# Exercise description:
Begin with the first line of the listing and quote every line through the one containing "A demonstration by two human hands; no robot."; give only those lines.

# Data provided:
======

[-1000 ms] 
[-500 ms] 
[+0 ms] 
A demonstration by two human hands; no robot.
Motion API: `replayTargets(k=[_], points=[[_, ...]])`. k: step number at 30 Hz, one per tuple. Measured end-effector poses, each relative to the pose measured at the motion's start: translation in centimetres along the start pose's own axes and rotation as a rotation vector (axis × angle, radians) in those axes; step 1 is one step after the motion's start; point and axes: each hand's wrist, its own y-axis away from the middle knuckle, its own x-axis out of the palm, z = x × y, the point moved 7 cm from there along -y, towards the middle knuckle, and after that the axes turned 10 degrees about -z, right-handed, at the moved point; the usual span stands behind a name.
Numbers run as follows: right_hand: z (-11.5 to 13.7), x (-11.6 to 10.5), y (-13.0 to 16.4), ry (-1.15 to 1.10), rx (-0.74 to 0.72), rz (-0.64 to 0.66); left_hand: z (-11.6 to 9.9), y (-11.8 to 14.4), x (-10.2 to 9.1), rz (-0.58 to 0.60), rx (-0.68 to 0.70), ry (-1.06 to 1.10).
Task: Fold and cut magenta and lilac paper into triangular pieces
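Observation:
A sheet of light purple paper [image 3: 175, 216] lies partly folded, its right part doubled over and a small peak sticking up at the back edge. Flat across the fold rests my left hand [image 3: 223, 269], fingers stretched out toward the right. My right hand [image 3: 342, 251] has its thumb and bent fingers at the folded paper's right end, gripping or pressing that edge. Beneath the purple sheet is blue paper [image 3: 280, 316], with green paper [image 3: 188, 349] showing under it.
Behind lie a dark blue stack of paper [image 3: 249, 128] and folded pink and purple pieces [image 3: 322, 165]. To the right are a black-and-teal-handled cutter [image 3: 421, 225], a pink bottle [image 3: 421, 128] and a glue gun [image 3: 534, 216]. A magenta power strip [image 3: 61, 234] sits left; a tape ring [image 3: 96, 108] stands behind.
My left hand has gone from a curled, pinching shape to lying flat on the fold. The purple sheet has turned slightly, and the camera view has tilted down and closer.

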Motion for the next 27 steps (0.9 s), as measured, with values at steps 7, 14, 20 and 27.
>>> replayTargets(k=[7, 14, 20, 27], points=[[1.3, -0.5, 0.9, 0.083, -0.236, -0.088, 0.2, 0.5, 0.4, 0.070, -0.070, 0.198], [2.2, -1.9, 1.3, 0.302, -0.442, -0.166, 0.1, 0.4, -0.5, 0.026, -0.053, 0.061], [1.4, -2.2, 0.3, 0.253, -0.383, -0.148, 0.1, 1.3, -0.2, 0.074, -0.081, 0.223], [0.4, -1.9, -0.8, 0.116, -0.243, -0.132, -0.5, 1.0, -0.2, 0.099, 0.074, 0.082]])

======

# Exercise answer:
[-1000 ms] 
[-500 ms] 
[+0 ms] 
A demonstration by two human hands; no robot.

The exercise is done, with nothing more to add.